▶ _What is being asked_
Every line with the string "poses" in it belongs in your answer, so copy them all from the data.

Content starts

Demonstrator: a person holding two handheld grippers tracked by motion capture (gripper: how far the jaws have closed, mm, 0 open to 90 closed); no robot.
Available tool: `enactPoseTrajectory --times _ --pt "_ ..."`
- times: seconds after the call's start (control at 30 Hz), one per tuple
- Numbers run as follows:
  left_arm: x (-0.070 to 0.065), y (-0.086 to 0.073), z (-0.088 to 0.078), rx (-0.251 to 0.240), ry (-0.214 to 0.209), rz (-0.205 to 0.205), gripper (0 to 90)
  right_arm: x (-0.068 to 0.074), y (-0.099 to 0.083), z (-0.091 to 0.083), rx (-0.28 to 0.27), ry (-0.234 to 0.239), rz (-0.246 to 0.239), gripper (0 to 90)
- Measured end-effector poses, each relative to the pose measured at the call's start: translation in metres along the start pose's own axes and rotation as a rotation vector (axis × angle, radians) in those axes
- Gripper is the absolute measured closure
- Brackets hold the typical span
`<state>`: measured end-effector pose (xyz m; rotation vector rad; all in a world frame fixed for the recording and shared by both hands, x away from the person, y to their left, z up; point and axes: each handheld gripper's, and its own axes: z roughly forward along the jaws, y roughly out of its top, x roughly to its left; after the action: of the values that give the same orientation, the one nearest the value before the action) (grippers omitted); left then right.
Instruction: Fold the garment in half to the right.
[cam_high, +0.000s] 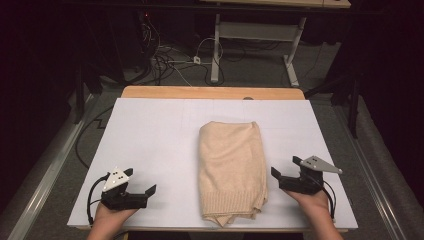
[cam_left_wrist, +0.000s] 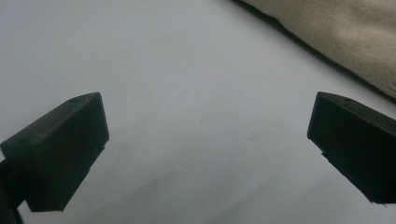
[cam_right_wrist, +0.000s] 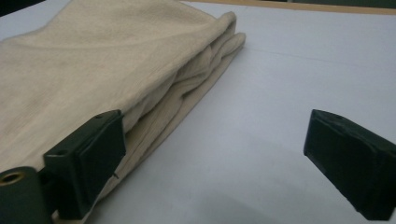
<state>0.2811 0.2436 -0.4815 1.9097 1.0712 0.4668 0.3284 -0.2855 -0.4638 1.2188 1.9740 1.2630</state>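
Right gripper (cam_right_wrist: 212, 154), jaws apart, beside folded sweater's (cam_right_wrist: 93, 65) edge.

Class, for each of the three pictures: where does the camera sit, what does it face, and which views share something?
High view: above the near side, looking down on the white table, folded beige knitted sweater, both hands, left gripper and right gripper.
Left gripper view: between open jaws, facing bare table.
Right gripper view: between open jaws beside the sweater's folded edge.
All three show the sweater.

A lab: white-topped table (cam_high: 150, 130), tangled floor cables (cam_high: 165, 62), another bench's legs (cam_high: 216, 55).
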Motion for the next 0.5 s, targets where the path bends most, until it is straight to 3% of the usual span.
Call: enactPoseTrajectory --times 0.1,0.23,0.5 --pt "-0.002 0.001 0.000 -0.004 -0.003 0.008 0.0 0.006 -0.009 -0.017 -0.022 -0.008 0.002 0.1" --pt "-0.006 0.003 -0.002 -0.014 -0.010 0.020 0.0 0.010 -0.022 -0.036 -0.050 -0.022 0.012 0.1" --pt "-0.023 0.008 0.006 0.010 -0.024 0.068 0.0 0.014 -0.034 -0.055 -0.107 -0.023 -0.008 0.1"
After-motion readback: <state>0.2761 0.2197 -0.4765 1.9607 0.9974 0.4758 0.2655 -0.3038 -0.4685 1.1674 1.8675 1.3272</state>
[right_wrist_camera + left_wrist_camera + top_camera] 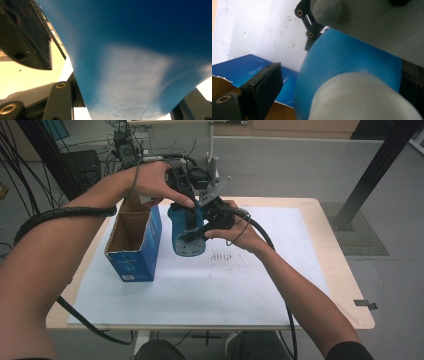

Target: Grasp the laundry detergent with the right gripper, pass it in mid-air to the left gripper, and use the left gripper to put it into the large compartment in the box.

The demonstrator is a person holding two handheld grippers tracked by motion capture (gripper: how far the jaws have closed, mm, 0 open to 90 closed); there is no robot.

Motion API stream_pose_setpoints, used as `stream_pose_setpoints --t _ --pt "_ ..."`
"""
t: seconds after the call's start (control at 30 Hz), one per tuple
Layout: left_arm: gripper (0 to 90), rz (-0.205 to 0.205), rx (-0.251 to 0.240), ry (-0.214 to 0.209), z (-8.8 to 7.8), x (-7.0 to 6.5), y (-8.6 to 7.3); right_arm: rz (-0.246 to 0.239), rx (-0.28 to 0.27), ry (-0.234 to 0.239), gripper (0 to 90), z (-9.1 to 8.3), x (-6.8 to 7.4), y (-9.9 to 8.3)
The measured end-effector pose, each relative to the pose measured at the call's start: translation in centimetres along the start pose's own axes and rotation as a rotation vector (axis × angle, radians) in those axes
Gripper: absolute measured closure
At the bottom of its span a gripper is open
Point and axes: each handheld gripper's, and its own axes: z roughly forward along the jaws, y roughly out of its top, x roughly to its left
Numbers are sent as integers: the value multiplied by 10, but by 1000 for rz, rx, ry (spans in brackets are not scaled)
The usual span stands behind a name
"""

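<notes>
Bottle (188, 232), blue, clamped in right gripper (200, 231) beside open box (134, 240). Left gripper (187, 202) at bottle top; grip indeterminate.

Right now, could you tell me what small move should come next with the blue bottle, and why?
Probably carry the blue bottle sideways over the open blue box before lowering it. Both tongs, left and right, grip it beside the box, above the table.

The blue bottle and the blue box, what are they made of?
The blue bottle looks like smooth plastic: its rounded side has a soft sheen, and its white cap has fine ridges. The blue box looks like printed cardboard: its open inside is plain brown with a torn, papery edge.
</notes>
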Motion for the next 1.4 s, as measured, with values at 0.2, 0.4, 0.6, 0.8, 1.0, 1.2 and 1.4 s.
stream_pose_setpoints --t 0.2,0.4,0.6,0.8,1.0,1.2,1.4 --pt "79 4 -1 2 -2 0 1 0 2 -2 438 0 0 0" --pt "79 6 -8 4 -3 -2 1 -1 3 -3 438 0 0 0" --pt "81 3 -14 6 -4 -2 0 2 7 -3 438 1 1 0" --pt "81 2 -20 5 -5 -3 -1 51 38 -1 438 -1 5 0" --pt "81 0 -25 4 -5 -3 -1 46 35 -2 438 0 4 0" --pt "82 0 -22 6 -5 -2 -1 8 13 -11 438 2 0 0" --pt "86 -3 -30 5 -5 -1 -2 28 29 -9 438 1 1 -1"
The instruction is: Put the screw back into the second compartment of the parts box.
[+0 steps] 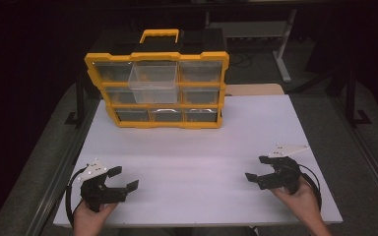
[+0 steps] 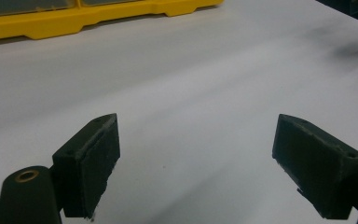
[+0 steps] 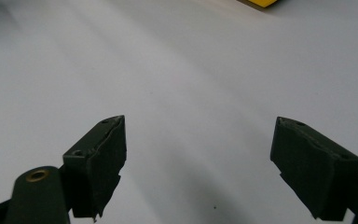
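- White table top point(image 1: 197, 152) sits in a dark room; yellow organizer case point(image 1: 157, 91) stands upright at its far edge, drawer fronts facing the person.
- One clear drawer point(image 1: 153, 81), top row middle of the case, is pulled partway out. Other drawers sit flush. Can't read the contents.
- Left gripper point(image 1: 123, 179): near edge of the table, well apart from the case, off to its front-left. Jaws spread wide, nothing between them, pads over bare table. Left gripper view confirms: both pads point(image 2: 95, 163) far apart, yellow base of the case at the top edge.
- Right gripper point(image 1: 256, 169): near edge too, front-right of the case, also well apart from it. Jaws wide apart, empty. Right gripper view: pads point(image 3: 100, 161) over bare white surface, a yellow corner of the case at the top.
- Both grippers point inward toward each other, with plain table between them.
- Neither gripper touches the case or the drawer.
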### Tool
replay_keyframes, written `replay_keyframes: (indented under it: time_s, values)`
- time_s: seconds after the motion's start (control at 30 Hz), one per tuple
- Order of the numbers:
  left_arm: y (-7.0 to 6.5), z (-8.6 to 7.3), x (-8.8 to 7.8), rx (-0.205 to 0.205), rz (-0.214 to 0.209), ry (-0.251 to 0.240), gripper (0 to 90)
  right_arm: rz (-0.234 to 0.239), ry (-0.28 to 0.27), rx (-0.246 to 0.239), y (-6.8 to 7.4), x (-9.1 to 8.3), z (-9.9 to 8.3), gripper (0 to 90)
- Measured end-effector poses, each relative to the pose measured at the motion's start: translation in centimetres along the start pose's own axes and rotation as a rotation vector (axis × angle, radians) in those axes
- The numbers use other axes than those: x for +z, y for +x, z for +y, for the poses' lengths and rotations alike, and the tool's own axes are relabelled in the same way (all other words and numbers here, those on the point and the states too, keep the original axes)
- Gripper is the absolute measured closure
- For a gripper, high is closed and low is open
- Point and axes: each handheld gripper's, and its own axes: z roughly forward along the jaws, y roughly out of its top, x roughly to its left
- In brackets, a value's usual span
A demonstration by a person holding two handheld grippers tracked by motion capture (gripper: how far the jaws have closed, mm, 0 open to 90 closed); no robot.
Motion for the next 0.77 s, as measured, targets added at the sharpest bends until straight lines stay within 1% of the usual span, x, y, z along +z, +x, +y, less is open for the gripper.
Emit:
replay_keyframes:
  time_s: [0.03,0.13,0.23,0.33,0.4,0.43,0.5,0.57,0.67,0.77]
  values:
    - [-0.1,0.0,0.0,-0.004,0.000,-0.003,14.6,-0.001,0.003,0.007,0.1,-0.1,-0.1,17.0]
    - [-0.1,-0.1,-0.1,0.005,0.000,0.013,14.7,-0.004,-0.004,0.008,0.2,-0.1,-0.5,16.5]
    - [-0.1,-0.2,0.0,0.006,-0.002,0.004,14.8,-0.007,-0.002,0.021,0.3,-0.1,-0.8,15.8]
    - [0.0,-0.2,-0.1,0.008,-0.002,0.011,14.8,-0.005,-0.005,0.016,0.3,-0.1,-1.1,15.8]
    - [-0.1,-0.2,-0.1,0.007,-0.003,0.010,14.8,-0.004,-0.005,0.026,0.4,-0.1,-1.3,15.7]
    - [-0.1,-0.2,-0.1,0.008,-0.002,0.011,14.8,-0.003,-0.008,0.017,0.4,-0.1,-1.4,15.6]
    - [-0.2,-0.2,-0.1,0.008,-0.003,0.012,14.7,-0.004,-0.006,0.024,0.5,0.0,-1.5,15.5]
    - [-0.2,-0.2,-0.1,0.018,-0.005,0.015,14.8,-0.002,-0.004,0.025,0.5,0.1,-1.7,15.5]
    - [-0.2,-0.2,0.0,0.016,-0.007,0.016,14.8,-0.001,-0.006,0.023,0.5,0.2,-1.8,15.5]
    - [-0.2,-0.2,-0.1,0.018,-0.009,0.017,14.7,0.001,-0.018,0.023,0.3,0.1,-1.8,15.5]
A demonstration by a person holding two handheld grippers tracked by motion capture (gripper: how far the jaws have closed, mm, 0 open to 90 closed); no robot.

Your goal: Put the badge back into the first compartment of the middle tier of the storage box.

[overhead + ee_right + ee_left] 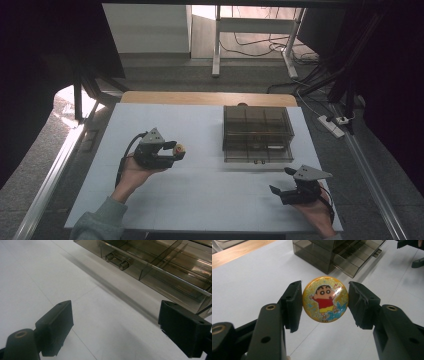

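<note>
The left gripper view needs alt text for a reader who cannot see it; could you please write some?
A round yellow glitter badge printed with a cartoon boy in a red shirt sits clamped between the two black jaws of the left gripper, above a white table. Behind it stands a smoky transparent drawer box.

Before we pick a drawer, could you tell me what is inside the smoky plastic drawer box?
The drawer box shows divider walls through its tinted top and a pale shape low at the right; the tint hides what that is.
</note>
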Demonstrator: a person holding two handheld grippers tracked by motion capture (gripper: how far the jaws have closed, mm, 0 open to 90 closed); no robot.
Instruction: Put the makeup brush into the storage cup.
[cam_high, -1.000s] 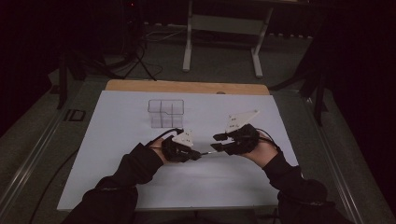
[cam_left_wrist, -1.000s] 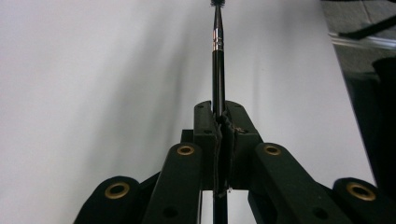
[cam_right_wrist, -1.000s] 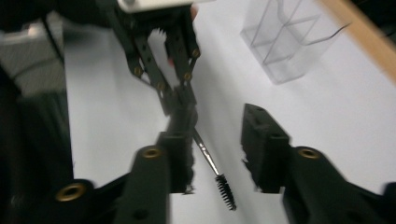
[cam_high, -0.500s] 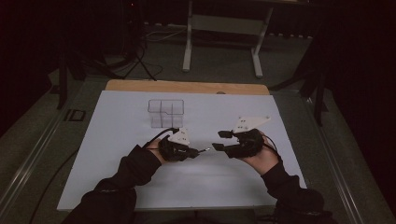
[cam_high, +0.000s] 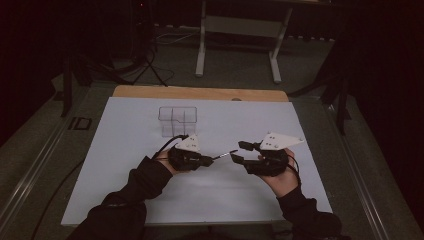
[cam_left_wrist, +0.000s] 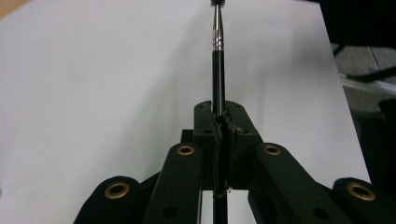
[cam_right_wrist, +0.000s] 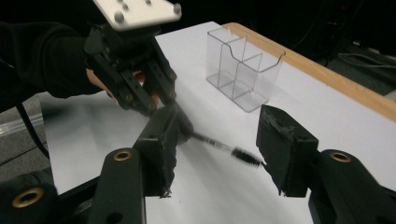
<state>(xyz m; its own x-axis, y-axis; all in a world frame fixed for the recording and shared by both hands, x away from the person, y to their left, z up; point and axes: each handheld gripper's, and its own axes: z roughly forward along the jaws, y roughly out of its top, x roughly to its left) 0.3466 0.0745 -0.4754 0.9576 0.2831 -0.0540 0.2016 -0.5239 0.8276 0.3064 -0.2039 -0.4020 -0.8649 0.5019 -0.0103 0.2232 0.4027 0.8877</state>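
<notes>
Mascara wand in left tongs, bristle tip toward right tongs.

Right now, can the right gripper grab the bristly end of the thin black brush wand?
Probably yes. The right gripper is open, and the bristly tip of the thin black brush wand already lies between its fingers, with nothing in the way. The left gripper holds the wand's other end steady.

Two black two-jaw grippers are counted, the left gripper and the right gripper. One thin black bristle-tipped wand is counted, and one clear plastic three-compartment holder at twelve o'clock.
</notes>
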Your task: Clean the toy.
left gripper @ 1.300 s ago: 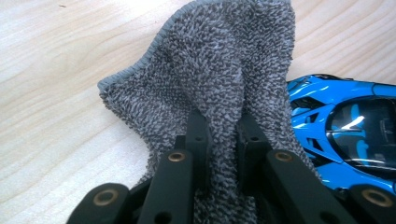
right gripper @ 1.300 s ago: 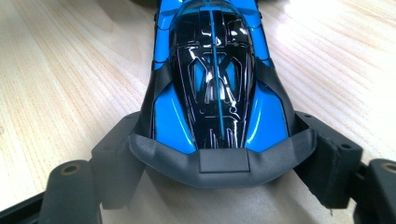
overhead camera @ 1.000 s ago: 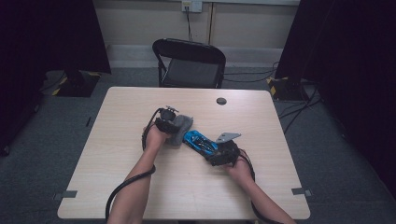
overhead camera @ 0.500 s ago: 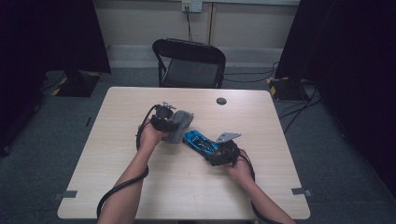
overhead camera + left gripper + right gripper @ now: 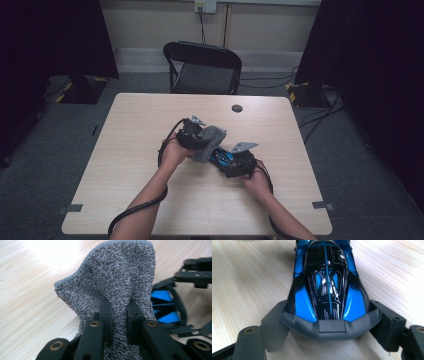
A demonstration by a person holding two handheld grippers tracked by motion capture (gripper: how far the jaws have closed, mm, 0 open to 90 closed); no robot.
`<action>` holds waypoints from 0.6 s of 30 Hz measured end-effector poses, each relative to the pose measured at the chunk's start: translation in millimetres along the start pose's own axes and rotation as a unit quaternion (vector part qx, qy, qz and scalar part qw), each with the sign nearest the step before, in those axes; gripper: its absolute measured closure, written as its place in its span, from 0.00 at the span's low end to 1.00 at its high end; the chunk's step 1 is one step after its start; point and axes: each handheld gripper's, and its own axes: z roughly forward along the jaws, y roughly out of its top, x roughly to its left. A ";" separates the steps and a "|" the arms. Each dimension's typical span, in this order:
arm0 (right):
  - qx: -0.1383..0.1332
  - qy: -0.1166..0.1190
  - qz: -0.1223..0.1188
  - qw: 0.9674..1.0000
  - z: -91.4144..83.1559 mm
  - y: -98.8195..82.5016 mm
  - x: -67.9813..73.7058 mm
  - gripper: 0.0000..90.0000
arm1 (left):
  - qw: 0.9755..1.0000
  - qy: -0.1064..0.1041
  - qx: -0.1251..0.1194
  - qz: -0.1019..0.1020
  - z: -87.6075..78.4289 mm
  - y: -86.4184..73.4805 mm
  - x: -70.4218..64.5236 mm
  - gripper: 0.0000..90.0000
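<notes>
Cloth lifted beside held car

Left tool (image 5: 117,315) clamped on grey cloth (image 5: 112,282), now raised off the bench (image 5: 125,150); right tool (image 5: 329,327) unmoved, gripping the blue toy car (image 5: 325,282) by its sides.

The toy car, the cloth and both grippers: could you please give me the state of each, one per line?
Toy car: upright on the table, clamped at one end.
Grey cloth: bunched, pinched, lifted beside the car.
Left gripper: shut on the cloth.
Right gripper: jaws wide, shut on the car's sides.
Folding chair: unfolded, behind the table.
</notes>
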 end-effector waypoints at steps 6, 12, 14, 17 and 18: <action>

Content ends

▶ _Written response_
- Measured end-effector poses, each relative to the pose measured at the call's start: translation in metres along the start pose's own axes and rotation as a rotation vector (axis × angle, radians) in those axes
- Measured end-effector poses, each relative to the pose measured at the motion's start: translation in centimetres along the start pose's own axes and rotation as a rotation vector (axis × angle, radians) in those axes
- The numbers use other axes than those: x for +z, y for +x, z for +y, for the poses' lengths and rotations alike, and the tool's own axes are relabelled in the same way (all other words and numbers here, those on the point and the states too, keep the original axes)
`<action>` holds waypoints from 0.6 s of 30 Hz measured end-effector poses, each relative to the pose measured at the chunk's start: translation in millimetres along the start pose's own axes and rotation as a unit quaternion (vector part qx, qy, qz and scalar part qw), each with the sign nearest the step before, in those axes; gripper: its absolute measured closure, written as its place in its span, from 0.00 at the span's low end to 1.00 at its high end; the chunk's step 1 is one step after its start; point and axes: each handheld gripper's, and its own axes: z roughly forward along the jaws, y roughly out of its top, x roughly to its left. A ";" separates the steps and a "|" the arms. Each dimension's typical span, in this order:

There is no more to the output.